This week, Pokémon GO received yet another mundane patch, but like with most of the game’s patches, the real story lies behind the scenes.
We are marching toward summer which means big changes to gym mechanics and the introduction of a new mystery activity called “raids.” Now in this latest update, there’s a new description of raids that includes a XP grant for an achievement called “defeat_raid_pokemon.” That’s a lot more information than we have previously, as some theorized previously a raid could be a rival team or faction raiding a gym, but here, it’s talking about beating a Pokémon specifically.
The folks at Silph Road who dug through this datamine for this information have one theory about what this could mean.
“It appears XP will be granted for defeating a raid Pokémon (possibly an offensive Pokemon attacking a Gym your 'mon is defending), as well as for feeding this Pokémon a berry.”
They still believe that raids may actually be gym-centric activities, given that this command is listed alongside the “feed your Pokémon a berry” mechanic that we’ve seen buried in past updates. Along with changes coming to push notifications, which should notify you the moment your gym/Pokémon is being attack, they think that “raids” could be some Pokémon attacking your gym and you have to “fortify” it by feeding your Pokémon berries. This is somewhat similar to a mechanic in Ingress, which is why they believe this might be the case.
That’s one theory, but I’m not sure if I believe it. I just can’t wrap my head around gym changes being linked to raids, not when now we know that raids involve defeating a Pokémon specifically. Random Pokémon don’t just wander around attacking gyms, that isn’t something that happens in the handheld games, and it would make little sense in Pokémon GO.
I do agree that the berry mechanic could be a defense aspect of gyms going forward, where if your gym is attacked, maybe that’s how you “reinforce” it. It would require active, not passive management of gyms to some degree, and it would likely help high level gyms to increase turnover, along with making Pokémon GO a more active game period. Previously, it was believed berry feeding would be required every few days to make Pokémon stay in a gym, but it might be this. Or it could be both.

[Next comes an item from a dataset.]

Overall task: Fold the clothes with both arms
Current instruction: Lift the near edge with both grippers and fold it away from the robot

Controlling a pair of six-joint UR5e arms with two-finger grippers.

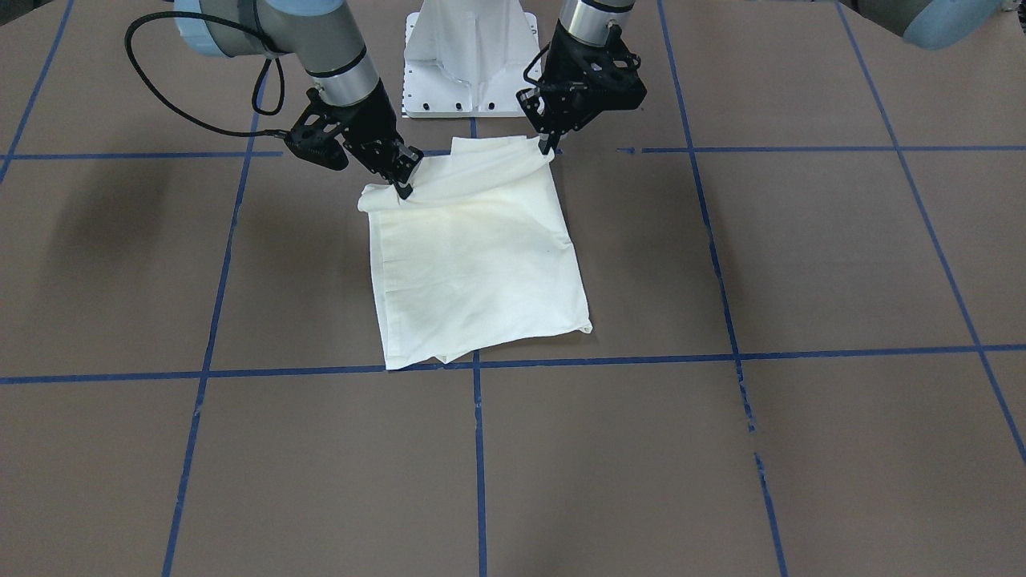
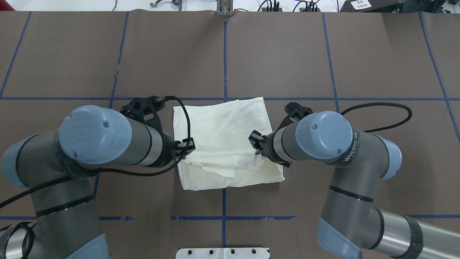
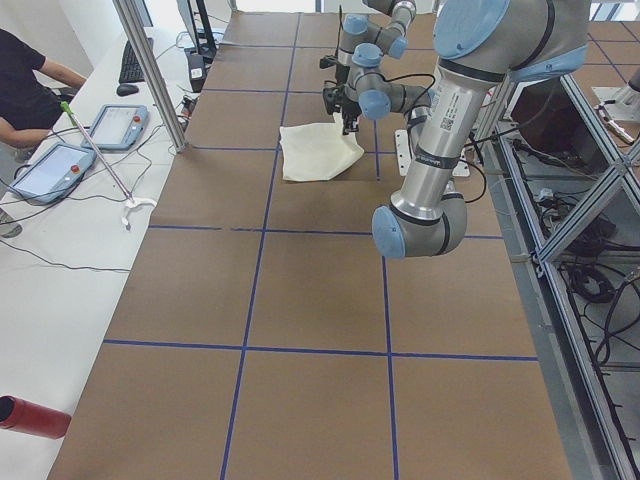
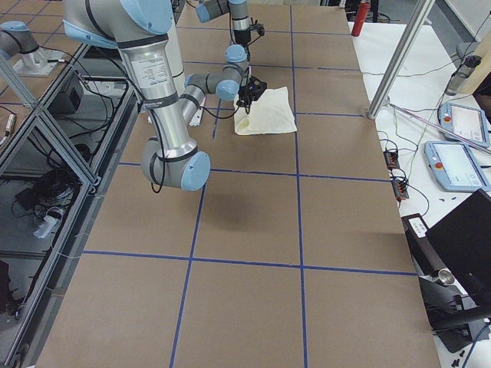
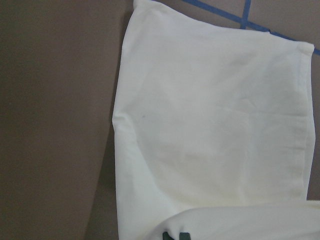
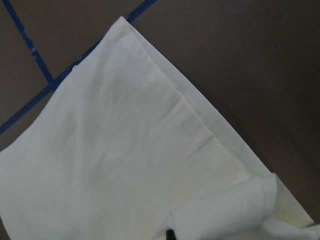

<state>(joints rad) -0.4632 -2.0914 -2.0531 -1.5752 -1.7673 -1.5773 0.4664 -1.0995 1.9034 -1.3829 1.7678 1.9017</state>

But I think raids are going to be an entirely separate mechanic. When you think of “defeating a raid Pokémon,” what comes to mind the context of Pokémon GO? Literally the only thing I’m picturing is the original trailer with players banding together to simultaneously fight Mewtwo in Times Square. Further evidence that this is some kind of group activity are notifications in past updates which say things like “A raid is starting near you!” and the fact that Niantic has said that Legendary Pokémon are arriving this year, and this summer seems like a prime time for that to happen.
I don’t know if “raids” will be a purely Legendary mechanic. They may not need to be. I can see raids spawning say, and extra strong Dragonite or Gyarados or Charizard in the wild that players have to band together to take down (not necessarily to capture). It would be a different sort of fighting mechanic other than what we see in gyms, like taking down a raid boss in an MMO. However, with 11 Legendary Pokémon that need to arrive, I could also imagine there would be more than enough for raids to be a purely Legendary activity if Niantic wanted to go in that direction. What I have a hard time believing is that this is somehow connected to gyms. If it is, I think that’s a big waste of potential.
This new info suggests to me that raids will be an entirely new type of activity for the game, something Pokémon GO desperately needs, and it could also easily serve as a gateway mechanic for Legendaries, if that’s not its sole purpose already. Simultaneously, big changes to gyms and gym defense are probably also coming, which will also be helpful. I think they’re just separate issues.
We will hopefully know more soon, but my guess is that big new changes won’t kick off until June. Until then, we’ll just keep looking at data mines.